Leave out all pictures. Extract exactly the lines from the one containing "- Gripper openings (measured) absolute" through the end of the data.
**** RAW DATA ****
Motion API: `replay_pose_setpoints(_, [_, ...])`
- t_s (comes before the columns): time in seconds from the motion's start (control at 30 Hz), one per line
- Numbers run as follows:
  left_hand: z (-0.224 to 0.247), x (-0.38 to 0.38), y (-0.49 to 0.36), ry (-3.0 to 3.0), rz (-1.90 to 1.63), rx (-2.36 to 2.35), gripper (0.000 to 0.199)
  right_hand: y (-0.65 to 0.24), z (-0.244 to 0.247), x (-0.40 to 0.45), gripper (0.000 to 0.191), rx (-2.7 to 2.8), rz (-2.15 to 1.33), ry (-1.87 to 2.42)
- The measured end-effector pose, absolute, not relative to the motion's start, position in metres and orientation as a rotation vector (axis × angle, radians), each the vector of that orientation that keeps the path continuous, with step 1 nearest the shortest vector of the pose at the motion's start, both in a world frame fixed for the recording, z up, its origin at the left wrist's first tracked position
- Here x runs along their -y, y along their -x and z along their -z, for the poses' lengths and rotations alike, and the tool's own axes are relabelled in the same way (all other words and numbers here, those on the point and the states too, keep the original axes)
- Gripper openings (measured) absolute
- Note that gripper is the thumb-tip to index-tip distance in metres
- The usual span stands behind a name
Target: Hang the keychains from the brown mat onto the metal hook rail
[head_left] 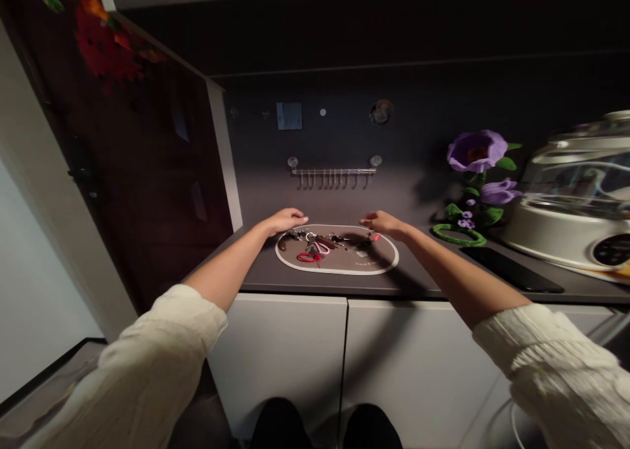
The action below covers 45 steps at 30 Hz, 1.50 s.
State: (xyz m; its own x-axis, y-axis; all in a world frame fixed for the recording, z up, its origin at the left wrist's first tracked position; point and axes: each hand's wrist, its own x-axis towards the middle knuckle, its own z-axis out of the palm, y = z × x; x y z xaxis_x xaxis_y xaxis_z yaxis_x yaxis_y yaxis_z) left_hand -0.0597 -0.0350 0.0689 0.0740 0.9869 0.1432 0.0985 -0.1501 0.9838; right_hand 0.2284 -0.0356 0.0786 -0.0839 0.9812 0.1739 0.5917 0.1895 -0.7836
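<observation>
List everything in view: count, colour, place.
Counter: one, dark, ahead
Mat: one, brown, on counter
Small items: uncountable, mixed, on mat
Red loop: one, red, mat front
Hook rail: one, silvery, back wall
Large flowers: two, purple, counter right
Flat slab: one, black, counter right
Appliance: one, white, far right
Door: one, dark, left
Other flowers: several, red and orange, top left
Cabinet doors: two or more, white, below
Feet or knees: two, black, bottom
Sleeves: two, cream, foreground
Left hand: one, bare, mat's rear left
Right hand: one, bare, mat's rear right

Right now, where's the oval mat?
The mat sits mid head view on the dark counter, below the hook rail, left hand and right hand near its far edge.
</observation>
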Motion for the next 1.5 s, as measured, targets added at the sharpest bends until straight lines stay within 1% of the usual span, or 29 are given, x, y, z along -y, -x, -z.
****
TASK RESPONSE
- Gripper openings (measured) absolute
- Note that gripper is the thumb-tip to index-tip distance in metres
- The usual span stands behind a name
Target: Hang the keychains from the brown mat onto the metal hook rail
[head_left] 
The action below covers 45 steps at 30 Hz, 1.50 s.
State: (xyz m; its own x-axis, y-axis; all in a world frame fixed for the recording, z up, its origin at the left wrist's first tracked position; point and axes: each hand's wrist, its own x-axis towards the middle knuckle, its own z-axis out of the palm, y = z × x; x y z xaxis_x xaxis_y xaxis_z yaxis_x yaxis_y yaxis_z) left_hand -0.0597 -0.0350 0.0689 0.0740 0.9869 0.1432 0.0985 -0.1501 0.9838; right_hand 0.2284 -0.0356 0.0786 -0.0839 0.9812 0.1739 0.5917 0.1895 -0.7836
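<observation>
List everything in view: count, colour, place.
Counter: one, dark, ahead
Mat: one, brown, on counter
Small items: uncountable, mixed, on mat
Red loop: one, red, mat front
Hook rail: one, silvery, back wall
Large flowers: two, purple, counter right
Flat slab: one, black, counter right
Appliance: one, white, far right
Door: one, dark, left
Other flowers: several, red and orange, top left
Cabinet doors: two or more, white, below
Feet or knees: two, black, bottom
Sleeves: two, cream, foreground
Left hand: one, bare, mat's rear left
Right hand: one, bare, mat's rear right

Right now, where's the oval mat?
The mat sits mid head view on the dark counter, below the hook rail, left hand and right hand near its far edge.
</observation>
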Motion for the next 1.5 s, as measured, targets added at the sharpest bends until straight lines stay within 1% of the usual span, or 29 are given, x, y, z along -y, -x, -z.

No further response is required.